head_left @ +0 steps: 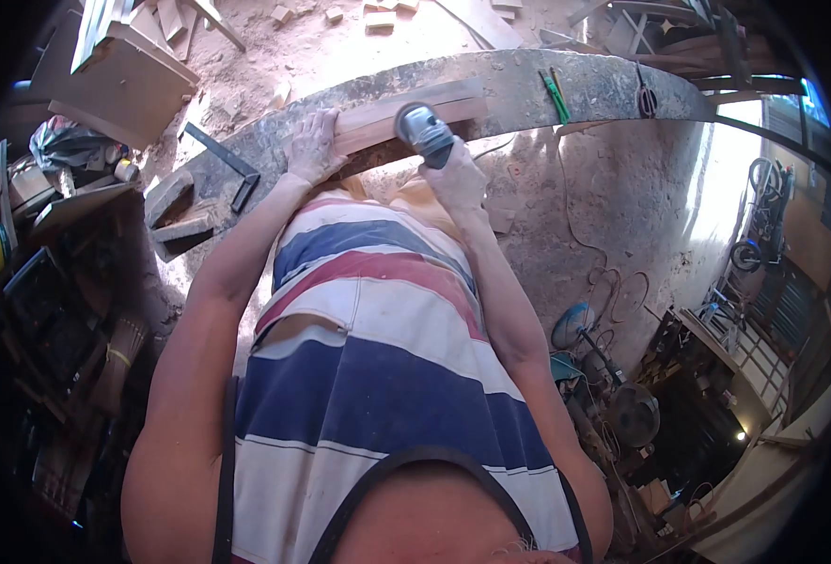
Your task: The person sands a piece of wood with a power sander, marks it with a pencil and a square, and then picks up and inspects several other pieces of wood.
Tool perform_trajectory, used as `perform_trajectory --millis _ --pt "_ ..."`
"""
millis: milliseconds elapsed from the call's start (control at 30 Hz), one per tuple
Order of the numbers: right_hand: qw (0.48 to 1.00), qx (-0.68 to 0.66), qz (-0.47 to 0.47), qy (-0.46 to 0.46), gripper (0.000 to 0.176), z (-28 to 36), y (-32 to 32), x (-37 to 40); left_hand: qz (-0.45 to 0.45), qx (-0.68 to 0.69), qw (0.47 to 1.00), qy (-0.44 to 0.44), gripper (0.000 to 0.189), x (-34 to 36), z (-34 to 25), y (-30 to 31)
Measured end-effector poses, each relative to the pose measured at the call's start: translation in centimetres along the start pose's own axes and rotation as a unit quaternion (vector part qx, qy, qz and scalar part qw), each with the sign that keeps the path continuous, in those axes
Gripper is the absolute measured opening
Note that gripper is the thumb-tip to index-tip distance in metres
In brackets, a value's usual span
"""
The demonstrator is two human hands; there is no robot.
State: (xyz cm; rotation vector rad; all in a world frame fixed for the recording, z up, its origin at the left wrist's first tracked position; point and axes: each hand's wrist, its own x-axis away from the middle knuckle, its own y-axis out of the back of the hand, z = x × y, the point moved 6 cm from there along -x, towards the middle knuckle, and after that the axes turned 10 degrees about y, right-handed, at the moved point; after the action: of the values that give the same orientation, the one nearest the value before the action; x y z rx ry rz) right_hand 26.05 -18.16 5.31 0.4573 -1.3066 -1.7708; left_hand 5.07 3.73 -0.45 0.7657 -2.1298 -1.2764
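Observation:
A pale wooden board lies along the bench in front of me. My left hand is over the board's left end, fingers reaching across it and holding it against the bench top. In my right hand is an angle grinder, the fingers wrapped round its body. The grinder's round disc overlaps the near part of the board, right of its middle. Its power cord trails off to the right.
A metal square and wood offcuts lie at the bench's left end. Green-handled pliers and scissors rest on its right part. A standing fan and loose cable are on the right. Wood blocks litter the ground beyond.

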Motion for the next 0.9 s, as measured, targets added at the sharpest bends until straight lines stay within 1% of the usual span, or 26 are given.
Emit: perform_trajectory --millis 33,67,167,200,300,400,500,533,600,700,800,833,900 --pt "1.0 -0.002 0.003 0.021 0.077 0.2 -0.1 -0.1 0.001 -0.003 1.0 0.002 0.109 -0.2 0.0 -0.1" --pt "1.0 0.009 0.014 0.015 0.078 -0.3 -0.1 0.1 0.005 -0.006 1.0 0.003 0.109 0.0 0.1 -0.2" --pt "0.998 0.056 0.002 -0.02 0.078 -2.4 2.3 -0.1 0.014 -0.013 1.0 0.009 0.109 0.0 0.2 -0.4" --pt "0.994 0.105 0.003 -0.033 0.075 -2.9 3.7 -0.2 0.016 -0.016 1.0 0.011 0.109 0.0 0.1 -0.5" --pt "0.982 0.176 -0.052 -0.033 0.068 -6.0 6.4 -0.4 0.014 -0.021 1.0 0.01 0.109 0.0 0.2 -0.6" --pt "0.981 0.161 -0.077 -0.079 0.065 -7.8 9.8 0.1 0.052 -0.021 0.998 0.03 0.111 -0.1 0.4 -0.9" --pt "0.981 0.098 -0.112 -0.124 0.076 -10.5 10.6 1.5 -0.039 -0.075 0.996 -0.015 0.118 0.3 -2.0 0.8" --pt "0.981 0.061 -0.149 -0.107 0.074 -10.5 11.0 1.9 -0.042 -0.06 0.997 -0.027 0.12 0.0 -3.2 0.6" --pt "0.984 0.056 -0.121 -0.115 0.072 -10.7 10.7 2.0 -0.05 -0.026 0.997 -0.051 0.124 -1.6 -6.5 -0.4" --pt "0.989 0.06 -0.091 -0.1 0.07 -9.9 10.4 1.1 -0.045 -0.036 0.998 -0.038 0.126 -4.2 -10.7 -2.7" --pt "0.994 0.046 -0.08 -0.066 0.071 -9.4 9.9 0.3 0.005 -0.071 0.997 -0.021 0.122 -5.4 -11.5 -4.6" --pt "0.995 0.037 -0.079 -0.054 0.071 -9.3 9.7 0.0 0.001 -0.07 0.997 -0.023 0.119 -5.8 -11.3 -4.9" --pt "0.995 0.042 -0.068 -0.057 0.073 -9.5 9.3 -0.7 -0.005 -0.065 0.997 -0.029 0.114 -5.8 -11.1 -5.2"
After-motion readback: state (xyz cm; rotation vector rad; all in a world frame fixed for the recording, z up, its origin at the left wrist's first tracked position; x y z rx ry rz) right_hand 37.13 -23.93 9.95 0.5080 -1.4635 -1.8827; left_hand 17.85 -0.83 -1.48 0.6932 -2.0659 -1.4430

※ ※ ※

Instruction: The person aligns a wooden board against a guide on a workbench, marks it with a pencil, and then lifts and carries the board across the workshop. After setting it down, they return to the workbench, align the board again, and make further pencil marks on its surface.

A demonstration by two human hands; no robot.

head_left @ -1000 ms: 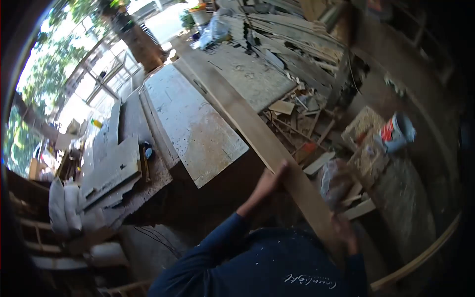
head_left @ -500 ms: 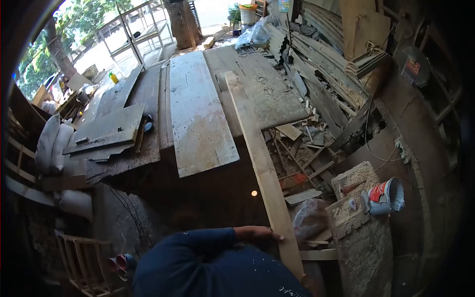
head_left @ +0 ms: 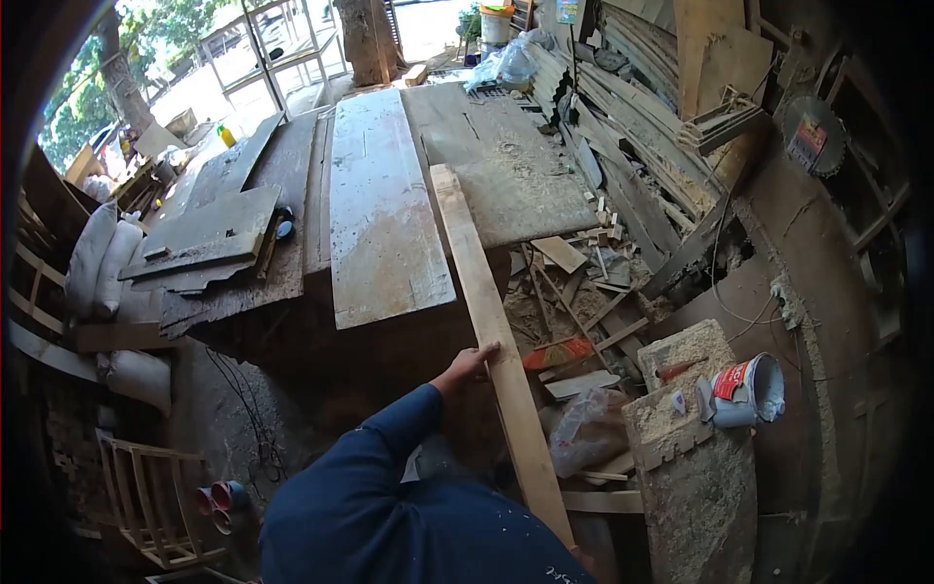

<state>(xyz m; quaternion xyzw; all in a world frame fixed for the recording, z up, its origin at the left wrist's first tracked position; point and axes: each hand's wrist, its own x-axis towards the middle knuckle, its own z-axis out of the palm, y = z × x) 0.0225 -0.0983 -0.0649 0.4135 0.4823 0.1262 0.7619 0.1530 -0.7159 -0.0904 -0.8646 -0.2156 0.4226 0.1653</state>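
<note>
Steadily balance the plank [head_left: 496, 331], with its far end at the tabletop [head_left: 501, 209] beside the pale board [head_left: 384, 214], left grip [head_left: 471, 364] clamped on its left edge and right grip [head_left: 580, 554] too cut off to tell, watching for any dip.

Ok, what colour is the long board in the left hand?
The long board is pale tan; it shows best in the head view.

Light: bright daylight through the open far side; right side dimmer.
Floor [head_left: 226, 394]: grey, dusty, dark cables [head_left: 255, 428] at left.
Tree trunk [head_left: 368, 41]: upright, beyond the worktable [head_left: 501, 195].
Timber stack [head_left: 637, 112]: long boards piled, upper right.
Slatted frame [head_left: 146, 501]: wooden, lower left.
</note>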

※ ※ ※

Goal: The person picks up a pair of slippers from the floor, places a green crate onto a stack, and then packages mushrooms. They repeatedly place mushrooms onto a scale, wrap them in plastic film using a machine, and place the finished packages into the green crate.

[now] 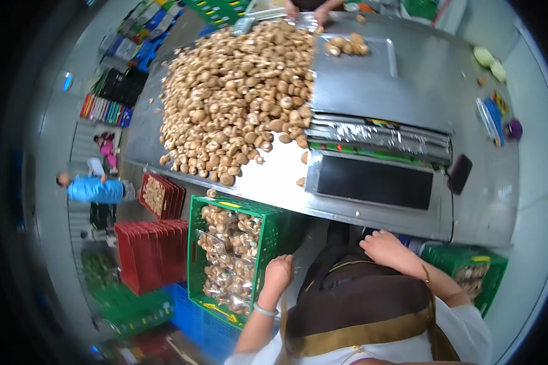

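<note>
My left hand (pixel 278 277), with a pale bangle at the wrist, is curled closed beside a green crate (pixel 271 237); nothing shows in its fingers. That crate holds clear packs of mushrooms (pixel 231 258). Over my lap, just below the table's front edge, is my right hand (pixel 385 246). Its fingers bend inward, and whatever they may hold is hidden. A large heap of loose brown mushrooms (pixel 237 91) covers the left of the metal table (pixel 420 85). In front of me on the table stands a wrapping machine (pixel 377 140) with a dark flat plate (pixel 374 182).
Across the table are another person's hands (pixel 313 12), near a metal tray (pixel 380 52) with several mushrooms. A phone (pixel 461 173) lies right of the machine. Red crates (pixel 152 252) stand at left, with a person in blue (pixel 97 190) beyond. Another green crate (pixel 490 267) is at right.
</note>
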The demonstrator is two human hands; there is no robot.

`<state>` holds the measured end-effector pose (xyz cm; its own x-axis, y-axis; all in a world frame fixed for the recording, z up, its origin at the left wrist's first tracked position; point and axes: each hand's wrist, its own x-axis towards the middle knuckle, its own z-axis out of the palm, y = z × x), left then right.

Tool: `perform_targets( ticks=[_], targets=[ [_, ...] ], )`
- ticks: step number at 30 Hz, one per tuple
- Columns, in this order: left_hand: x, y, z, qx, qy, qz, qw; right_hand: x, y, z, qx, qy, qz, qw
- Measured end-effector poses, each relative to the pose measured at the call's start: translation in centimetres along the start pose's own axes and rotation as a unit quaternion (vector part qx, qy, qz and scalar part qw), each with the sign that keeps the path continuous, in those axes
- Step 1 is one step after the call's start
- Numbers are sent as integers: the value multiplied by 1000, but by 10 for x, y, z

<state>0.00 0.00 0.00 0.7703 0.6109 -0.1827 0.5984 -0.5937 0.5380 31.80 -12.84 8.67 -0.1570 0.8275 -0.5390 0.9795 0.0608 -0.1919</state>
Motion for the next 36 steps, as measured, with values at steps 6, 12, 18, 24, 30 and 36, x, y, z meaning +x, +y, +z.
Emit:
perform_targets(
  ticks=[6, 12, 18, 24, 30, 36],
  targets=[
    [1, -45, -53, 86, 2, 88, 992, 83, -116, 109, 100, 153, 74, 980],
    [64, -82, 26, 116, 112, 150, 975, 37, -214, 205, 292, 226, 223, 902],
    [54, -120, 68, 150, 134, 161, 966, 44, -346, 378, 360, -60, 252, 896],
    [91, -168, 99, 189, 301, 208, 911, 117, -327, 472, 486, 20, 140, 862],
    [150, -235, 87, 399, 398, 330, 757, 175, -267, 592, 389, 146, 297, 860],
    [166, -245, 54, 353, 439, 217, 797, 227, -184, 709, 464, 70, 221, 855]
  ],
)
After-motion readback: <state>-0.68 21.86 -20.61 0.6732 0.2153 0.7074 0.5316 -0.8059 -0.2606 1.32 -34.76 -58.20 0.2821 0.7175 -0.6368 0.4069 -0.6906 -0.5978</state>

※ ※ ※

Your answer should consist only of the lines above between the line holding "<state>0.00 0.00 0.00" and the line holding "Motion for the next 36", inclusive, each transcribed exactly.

<state>0.00 0.00 0.00 0.7703 0.6109 -0.1827 0.5984 -0.5937 0.5380 31.80 -12.84 8.67 -0.1570 0.8275 -0.5390 0.9795 0.0608 -0.1919</state>
Motion for the next 36 steps, as measured, with values at steps 6, 12, 18, 24, 30 and 36, x, y, z meaning +x, +y, +z.

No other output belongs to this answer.